● GIVEN INFORMATION
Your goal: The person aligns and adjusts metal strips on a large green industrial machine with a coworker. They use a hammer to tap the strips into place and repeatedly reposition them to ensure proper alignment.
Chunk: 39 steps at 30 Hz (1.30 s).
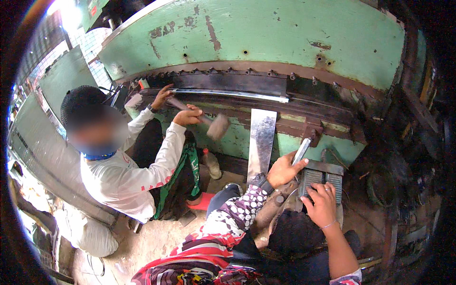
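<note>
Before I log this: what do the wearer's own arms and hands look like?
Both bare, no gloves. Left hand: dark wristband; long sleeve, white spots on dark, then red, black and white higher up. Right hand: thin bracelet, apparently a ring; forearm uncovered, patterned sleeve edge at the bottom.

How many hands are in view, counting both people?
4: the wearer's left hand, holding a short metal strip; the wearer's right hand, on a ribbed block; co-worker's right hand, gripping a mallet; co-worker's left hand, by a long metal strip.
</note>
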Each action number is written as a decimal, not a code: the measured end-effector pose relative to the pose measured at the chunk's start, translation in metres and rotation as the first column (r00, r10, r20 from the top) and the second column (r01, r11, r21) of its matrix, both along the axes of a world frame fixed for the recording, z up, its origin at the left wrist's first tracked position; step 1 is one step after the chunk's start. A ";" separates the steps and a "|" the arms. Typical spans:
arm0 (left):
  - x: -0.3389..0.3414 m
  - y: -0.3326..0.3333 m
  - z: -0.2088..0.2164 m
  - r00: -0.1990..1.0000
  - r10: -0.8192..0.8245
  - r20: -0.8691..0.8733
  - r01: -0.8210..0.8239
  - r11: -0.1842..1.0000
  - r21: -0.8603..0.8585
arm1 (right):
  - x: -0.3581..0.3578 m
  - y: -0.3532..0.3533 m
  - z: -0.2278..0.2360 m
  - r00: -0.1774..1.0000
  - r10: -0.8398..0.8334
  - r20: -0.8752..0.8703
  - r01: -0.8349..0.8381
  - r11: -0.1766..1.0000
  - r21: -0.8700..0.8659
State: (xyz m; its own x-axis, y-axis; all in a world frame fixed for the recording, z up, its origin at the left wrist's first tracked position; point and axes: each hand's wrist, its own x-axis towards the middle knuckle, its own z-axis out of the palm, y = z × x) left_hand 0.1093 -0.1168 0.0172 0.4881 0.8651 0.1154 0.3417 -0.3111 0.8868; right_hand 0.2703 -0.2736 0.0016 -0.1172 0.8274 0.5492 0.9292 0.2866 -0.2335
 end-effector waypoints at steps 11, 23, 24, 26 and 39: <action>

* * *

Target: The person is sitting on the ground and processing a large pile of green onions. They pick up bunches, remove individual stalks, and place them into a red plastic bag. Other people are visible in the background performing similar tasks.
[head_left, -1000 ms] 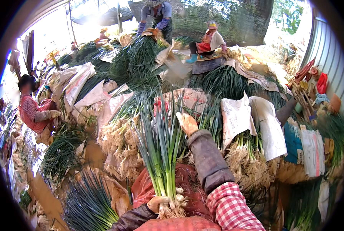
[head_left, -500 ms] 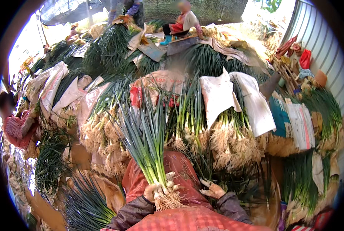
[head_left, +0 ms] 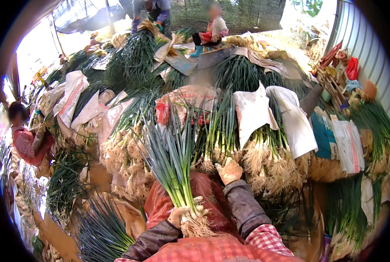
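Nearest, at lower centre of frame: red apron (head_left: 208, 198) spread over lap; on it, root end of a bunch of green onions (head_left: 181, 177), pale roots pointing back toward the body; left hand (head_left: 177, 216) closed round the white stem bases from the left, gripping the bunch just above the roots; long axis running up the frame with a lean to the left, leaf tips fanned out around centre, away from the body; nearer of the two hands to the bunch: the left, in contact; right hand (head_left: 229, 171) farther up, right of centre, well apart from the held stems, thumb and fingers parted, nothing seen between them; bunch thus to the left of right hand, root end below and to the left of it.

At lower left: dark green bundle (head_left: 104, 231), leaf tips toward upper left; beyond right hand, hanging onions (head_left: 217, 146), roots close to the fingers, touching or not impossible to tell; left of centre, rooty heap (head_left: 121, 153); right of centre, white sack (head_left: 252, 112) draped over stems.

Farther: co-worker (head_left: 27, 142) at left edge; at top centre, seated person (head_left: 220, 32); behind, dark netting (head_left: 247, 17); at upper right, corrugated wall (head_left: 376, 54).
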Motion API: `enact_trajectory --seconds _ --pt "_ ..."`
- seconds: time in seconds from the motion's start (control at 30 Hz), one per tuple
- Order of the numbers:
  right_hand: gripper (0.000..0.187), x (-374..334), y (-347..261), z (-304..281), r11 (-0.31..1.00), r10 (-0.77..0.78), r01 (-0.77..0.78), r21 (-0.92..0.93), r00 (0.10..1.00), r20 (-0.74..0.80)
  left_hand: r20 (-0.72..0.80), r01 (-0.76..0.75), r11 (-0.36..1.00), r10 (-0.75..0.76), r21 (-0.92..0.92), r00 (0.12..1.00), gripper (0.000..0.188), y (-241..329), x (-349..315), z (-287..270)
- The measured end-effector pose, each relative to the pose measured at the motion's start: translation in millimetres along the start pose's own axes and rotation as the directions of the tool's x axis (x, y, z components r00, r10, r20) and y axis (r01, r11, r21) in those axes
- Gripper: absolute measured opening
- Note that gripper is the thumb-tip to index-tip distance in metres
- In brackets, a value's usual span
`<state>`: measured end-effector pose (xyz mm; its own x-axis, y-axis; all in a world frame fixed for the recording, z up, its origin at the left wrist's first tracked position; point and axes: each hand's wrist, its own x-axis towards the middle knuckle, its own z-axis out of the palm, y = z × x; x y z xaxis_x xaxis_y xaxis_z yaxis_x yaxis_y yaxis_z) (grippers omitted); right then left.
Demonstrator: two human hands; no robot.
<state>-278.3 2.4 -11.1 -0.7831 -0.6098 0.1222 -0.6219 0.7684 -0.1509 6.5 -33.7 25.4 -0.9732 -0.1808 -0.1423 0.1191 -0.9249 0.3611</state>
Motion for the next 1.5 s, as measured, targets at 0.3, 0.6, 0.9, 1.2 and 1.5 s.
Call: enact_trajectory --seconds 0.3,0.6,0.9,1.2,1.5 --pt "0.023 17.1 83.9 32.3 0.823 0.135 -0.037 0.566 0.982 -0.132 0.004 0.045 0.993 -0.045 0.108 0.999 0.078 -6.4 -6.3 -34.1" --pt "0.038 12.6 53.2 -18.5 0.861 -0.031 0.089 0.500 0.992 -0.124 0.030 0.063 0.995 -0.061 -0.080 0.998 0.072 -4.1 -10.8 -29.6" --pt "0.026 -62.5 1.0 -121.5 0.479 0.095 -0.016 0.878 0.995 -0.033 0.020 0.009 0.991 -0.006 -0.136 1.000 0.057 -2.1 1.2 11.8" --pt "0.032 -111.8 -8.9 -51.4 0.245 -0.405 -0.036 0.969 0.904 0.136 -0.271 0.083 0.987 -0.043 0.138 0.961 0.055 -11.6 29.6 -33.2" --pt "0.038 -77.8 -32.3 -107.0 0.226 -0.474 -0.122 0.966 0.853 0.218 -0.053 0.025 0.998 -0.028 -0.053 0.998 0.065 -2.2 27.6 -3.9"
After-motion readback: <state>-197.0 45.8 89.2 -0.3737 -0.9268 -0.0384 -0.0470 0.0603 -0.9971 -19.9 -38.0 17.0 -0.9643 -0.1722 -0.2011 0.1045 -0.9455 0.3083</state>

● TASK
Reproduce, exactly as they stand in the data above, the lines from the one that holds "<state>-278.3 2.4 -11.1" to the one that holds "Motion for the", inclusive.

● SOLUTION
<state>-278.3 2.4 -11.1 -0.7831 -0.6098 0.1222 -0.6219 0.7684 -0.1509 6.5 -33.7 25.4 -0.9732 -0.1808 -0.1423 0.1191 -0.9249 0.3611</state>
Motion for the next 1.5 s, as measured, targets at 0.3, 0.6, 0.9, 1.2 and 1.5 s.

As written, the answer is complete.